In 1988, she appeared in an American Playhouse presentation of Alfred Hitchcock’s “Suspicion” and the made-for-TV movie “Maybe Baby” with Dabney Coleman. Curtin returned to the stage following the cancellation of “Kate & Allie,” playing in “Love Letters” and “Noises Off.” This was followed by an impressive dramatic turn in “Common Ground” (1990) a Mike Newell-directed miniseries about desegregation in Curtin’s hometown of Boston.
Curtin dusted off her old Conehead in 1993 for an oddly-belated film version of the classic “S.N.L.” sketch, but struck series television gold again with the wildly popular “Third Rock from the Sun.” The “aliens among us” theme was reminiscent of the Coneheads, but this time Curtin was the unwitting human – Dr. Mary Allbright, a college anthropology professor and the object of alien John Lithgow’s affections. As in the “S.N.L.” days, Curtin’s comedy was brilliant, with that cool exterior prone to cracking under the total insanity around her. She stayed with the show until it ended in 2001 and she was tapped to perform in a summer production of “Our Town” for the Westport Country Playhouse. The play received lots of press, as it marked Paul Newman’s return to stage, and the cast consisted of all local Westport talent, adding another layer to the meaning of the title.
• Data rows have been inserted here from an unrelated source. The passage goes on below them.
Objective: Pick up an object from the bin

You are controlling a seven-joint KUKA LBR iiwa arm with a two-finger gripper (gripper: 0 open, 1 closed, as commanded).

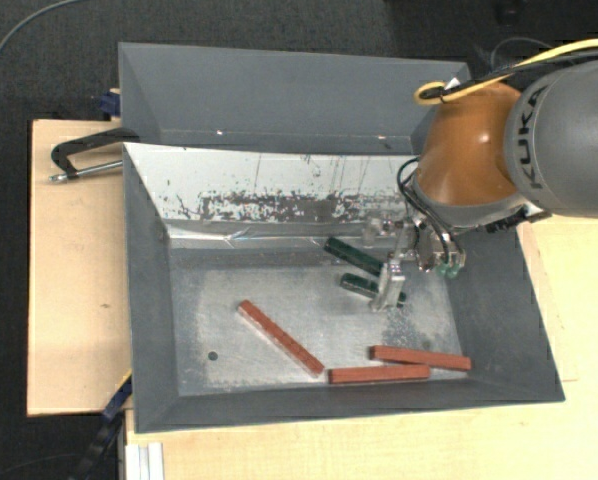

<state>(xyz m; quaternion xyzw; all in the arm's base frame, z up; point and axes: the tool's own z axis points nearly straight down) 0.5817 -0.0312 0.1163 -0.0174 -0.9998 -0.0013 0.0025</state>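
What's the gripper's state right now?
Gripper: cannot be told. It is down beside a dark green piece at the back right of the bin.

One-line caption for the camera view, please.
End effector above dark green pieces at right; three reddish bars on bin floor.

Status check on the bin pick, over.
Jaws low in bin, beside two dark green pieces. Grip unconfirmed. Three brown sticks nearer front, clear of them.
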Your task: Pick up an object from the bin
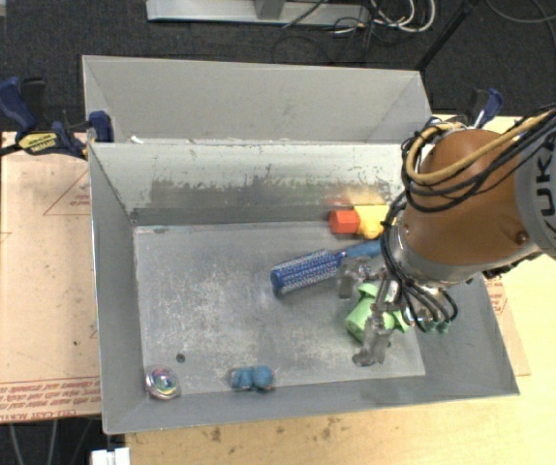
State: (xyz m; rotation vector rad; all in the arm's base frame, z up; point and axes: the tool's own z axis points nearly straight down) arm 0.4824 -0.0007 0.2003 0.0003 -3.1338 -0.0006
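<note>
1. Green lump (359, 316), bright and irregular in shape, lies on the floor of the bin (210, 294) in the lower right of the frame. It is right against the left side of the gripper (371, 345).
2. The arm (552, 206) enters from the right edge and bends down into the bin. Its rounded orange cover (462, 201), wrapped in dark cables, hangs above the bin's right end.
3. The gripper points down and slightly left, with its tip low at the bin floor, just below the green lump. I cannot tell whether it is parted or closed, or whether it grips the lump.
4. A blue brush (307, 271) lies slantwise just up and left of the lump.
5. An orange block (345, 222) and a yellow block (370, 219) sit side by side at the back wall.
6. A small blue clump (252, 379) and a silvery round piece (163, 384) rest well apart from the gripper, at the lower left.
</note>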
Curtin’s last foray into sitcoms lasted less than a full season – the quickly cancelled “wacky family” sitcom “The Crumbs” (ABC, 2006-07), in which she played the mental patient matriarch.
In addition to her onscreen work, the gracious actress was active in fundraising for UNICEF for several decades, a charity she was inspired to work for since her childhood travels around the world exposed her firsthand to brutal conditions. She was appointed as an official UNICEF ambassador in 1990 and worked to bring attention to their international health and childcare initiatives. In 1991, she received the Danny Kaye Humanitarian Award for her work on behalf of children’s causes.